Paternal grandparents Nunzio and Emma Cristano are played by real life husband and wife, John and Sue Pope. John Pope has performed in community and professional theatres from New York and Alabama to Virginia and Jacksonville. (He has also been a professor, academic dean, and an FBI agent—a diversity of experience that no doubt informed both his humorous delivery and heartfelt monologue in the play.) Sue Pope has over 25 years of experience in theatre across the state on stage and on film, and sings with the Jacksonville Harmony Chorus. As Emma, she delivers one of the most profound lines of the play when she declares, “Did we make for you a better life? Better? Just different.” Is Nick’s existence complicated by ambition better than his grandparents’ “good” life or just different by the older generation’s standards, where happiness meant a union job, a devoted spouse, children, and settling in one place surrounded by family?

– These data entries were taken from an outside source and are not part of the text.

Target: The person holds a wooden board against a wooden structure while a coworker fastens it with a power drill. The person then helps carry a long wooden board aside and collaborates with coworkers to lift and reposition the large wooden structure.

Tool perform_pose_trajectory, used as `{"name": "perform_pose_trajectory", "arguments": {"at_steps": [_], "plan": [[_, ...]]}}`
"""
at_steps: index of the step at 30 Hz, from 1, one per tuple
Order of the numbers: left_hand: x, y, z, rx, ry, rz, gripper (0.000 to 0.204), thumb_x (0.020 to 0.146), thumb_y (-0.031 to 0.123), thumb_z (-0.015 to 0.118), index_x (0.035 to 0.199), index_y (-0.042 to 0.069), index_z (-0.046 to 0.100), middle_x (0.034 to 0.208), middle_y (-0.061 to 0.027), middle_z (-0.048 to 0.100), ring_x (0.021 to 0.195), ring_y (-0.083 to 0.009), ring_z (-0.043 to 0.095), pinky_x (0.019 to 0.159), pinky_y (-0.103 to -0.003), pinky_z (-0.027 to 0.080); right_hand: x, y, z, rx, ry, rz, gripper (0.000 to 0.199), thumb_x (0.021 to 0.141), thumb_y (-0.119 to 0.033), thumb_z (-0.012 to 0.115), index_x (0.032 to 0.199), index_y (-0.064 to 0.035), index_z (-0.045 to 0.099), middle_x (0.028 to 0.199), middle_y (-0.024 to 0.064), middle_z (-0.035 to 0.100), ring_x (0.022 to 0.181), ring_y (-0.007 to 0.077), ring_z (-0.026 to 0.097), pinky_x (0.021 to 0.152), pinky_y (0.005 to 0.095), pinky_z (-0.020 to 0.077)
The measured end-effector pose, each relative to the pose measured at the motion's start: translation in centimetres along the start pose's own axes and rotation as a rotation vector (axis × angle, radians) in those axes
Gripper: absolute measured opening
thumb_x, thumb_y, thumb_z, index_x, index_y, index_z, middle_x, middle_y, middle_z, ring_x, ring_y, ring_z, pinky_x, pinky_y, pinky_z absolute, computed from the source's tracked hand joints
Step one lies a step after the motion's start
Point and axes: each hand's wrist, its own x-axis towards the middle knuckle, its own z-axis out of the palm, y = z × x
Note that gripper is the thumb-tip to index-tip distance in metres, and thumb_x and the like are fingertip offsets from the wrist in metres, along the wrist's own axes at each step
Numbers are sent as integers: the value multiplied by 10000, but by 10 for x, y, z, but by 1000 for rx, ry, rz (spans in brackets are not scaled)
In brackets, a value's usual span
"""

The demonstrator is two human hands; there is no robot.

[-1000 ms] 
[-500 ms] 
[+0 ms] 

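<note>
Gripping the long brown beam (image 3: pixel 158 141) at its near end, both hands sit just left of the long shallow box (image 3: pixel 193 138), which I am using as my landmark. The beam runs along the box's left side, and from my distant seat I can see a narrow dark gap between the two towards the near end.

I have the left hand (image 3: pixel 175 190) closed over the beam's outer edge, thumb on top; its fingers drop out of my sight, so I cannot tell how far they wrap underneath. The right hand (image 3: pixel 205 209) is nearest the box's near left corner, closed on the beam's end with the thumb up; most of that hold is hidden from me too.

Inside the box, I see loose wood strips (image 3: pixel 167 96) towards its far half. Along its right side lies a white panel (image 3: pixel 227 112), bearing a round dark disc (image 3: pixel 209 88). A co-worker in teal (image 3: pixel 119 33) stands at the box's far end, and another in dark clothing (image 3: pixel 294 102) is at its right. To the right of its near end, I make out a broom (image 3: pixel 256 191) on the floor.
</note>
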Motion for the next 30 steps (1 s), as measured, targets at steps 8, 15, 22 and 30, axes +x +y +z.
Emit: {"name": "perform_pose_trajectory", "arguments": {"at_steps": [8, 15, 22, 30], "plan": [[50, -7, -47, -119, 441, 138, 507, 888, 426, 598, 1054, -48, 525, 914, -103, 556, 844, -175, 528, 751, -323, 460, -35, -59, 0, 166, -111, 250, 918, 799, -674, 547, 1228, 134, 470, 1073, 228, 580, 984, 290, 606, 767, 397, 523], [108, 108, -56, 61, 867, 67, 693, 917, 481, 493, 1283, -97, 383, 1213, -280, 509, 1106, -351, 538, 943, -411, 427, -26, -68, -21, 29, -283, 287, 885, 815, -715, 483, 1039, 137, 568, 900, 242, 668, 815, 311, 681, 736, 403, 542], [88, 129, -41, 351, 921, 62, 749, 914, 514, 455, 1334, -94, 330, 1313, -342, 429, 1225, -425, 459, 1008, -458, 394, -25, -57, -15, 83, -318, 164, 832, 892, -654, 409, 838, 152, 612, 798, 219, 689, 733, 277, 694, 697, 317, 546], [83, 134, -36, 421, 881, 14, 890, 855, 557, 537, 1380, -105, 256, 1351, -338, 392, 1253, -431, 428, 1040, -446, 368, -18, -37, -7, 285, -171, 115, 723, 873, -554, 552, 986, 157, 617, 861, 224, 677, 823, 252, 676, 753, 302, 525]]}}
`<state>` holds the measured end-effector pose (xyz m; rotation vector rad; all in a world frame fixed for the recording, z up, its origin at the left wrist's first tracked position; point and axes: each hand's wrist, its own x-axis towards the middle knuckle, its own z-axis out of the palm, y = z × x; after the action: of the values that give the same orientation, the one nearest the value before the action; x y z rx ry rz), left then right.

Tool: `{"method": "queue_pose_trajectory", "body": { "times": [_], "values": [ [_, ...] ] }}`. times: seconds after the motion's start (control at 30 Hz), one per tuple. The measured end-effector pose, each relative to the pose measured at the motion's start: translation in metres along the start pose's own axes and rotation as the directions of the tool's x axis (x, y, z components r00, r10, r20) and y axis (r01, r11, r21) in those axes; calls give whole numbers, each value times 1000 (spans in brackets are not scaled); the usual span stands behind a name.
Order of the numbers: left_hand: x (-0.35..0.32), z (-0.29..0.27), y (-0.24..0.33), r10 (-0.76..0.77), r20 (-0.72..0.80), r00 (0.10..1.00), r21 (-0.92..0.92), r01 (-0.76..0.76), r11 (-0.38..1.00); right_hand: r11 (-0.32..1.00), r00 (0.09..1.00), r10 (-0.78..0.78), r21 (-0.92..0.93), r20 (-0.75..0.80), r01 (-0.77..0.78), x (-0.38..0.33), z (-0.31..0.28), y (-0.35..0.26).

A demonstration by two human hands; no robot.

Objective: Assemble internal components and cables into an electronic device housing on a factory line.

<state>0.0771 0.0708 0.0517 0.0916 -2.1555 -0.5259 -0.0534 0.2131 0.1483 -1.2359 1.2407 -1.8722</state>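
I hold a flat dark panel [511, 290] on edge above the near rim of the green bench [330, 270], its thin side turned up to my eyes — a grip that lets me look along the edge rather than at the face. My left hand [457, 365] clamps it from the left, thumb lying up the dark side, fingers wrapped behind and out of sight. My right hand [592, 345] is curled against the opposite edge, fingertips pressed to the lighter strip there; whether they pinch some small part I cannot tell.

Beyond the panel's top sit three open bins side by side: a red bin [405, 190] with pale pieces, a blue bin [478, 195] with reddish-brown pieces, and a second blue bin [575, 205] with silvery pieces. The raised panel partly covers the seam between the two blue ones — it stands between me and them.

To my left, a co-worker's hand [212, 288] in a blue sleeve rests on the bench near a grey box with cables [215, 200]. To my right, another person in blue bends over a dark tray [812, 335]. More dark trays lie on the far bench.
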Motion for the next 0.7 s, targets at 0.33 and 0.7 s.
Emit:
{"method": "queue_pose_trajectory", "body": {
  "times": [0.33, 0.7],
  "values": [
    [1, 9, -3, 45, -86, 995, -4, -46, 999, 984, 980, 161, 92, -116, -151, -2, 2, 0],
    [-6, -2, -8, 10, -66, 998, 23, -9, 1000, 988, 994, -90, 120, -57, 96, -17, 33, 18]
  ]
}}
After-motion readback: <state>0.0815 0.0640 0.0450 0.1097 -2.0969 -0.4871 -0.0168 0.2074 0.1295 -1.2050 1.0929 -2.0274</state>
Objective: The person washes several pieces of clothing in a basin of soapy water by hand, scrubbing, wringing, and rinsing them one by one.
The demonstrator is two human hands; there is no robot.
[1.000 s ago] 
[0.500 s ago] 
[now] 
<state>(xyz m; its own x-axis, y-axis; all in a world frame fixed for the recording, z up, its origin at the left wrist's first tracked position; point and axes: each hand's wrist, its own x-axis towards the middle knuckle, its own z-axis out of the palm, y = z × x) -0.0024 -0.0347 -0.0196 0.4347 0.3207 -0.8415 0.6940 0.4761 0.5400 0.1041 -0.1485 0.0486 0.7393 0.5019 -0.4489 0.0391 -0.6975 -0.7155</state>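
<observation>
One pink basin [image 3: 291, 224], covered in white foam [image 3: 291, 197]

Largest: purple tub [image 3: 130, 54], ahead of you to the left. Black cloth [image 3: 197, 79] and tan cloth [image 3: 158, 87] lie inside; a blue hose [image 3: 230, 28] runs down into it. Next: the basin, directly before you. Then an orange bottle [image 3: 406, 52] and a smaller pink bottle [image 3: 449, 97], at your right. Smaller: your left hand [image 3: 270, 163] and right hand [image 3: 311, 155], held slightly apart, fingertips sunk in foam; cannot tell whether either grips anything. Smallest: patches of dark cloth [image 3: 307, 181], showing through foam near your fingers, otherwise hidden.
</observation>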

One of the most moving moments of the play is when the two elderly couples dance to “Yes, Sir, That’s My Baby” while Frank Gianelli plays the banjo. In the end, “Over the River and Through the Woods” is the story of a young man’s coming of age and the binding love of family. It is the delicate story of the price younger generations struggle to pay for their elder’s devotion and mortality. And it is worth seeing if you can make it to the second act.
The Flagler Playhouse, in conjunction with the Flagler County Art League and the Palm Coast Arts Foundation, will participate in a special 2012 Taste of the Arts for the presentation of tonight’s show (March 10). The event will kick off with a private art showing at the Flagler County Art League at 4:30 p.m. with appetizers, wine and a musical performance by the Flagler Youth Orchestra before the Flagler Playhouse show at 7:30 p.m., which features an additional art showing, dessert and coffee. The cost is $25 per person.
Flagler Playhouse tickets of this play are also good for a free glass of wine at Terranova’s Restaurant and Pizzeria on 208 N. State St. in Bunnell.